Reasoning LLMs

AUTHOR: <lngnmn2@yahoo.com>

When I was a kid ~~they told me not to stare at the sun~~ I had this vision, that the brain structures are sort of like trees, while the “branches” are just like patches thorough our yard after fresh snow.

Some of them remain thin, just someone walked across it absentmindedly, some gets broadened by a heavy re-use. Who would plow through a fresh snow while one could take follow the path that is already here.

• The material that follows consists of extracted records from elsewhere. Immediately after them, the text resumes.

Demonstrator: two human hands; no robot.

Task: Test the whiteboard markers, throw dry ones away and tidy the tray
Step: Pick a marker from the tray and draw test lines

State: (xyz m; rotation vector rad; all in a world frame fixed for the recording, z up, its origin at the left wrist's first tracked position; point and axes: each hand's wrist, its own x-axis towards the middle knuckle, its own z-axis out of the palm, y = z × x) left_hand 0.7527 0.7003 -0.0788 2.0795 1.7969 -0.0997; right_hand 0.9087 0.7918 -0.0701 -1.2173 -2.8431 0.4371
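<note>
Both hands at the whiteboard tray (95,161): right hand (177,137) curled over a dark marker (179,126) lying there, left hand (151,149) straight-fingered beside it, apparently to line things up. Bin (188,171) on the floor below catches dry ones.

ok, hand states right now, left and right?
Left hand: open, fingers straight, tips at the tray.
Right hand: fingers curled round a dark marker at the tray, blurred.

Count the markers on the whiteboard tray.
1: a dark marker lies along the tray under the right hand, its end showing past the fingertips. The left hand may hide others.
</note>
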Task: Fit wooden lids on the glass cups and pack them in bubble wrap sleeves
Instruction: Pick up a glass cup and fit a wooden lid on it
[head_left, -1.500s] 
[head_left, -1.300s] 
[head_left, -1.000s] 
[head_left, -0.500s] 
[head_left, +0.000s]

So called use of Reinforcement Learning for LLM tuning (after which it is able to mimic “reasoning”) is just the same thing in principle – the most “seen” or “feed in” paths (of weights) are getting updated.

This, of course, is a frequency based statistical “learning” which only mimics (in principle) and never actually learns.

The canonical example is “whether the Sun will rise tomorrow”. Statistical learning said “it will because it did so many times”. The real answet is “it will, because such giant processes do not fluctuate due to its nature, which are “slow and steady” nuclear reactions” within a particular locality".

Another principle is my own – no amount of [frequency] statistical observations of trees directly from the above (where they all looks like spheres of leaves) will reveal the fact that there are roots, a single thunk and lots of branches from it.

These are the principal limitations of your “reasoning” LLMs, which are still just “dumb data structures” (data files).

Again, the so-called “reasoning” is mimicked just as if an actor in a movie would read the script.